Problem details –
Some of the lines below need repeating. Reproduce exactly those between the lines holding "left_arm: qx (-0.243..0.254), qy" and "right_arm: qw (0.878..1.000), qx", inclusive.

BEGIN

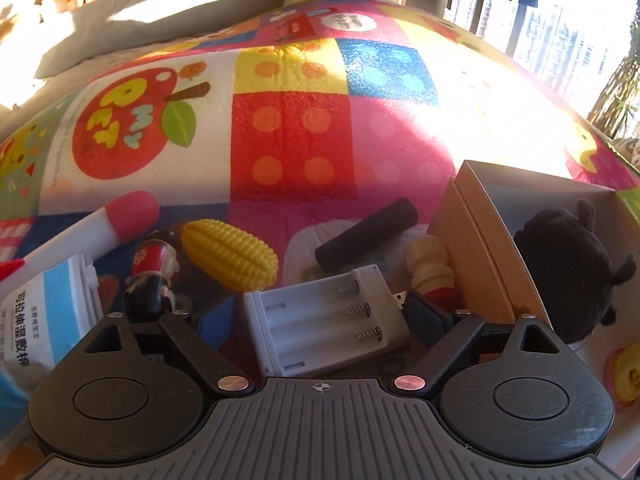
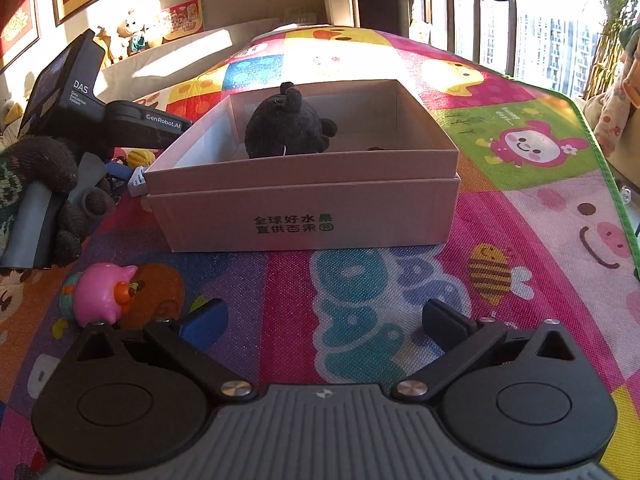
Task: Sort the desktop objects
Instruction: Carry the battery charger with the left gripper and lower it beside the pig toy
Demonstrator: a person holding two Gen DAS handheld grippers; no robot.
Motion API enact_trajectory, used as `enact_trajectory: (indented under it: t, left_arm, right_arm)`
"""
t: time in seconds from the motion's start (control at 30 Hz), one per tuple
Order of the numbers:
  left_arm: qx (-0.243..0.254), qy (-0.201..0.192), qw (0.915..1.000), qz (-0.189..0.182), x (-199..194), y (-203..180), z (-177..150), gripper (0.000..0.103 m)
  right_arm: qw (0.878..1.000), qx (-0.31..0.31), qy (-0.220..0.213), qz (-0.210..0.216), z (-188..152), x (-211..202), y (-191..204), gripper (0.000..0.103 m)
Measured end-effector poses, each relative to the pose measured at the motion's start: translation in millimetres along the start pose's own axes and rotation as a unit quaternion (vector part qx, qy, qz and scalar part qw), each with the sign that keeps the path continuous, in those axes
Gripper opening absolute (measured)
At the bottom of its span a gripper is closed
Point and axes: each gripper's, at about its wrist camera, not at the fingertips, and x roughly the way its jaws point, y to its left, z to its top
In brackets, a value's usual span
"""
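Note:
In the left wrist view my left gripper [image 1: 320,320] is shut on a white battery holder [image 1: 324,316], its blue pads pressing both ends. Beside it lie a yellow toy corn [image 1: 230,254], a black cylinder [image 1: 366,234], a small doll figure [image 1: 154,280], a cream figurine [image 1: 430,268] and a wet-wipe pack [image 1: 44,320]. The cardboard box [image 1: 476,240] stands at right with a black plush toy [image 1: 568,276] inside. In the right wrist view my right gripper [image 2: 324,320] is open and empty above the mat, in front of the box [image 2: 304,216] holding the plush [image 2: 288,124].
A pink pig toy [image 2: 102,294] lies left of the right gripper. The left gripper's body and the gloved hand [image 2: 48,168] show at left. A red-tipped white stick [image 1: 100,228] lies on the colourful play mat [image 1: 292,140]. Cushions, plush toys and windows are behind.

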Motion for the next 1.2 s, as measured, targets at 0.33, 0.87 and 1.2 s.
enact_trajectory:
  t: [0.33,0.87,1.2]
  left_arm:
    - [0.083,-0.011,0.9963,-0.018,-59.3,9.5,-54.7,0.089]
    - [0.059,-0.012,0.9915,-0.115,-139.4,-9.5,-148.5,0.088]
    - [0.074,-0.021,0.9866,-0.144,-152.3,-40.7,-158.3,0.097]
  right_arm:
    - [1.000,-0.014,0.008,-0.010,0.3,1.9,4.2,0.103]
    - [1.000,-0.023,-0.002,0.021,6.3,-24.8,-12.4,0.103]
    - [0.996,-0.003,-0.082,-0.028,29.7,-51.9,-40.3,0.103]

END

Problem solution –
  left_arm: qx (-0.243..0.254), qy (-0.201..0.192), qw (0.915..1.000), qz (-0.189..0.182), x (-199..194), y (-203..180), z (-177..150), gripper (0.000..0.103 m)
  right_arm: qw (0.878..1.000), qx (-0.31..0.31), qy (-0.220..0.213), qz (-0.210..0.216), z (-188..152), x (-211..202), y (-191..204), gripper (0.000..0.103 m)

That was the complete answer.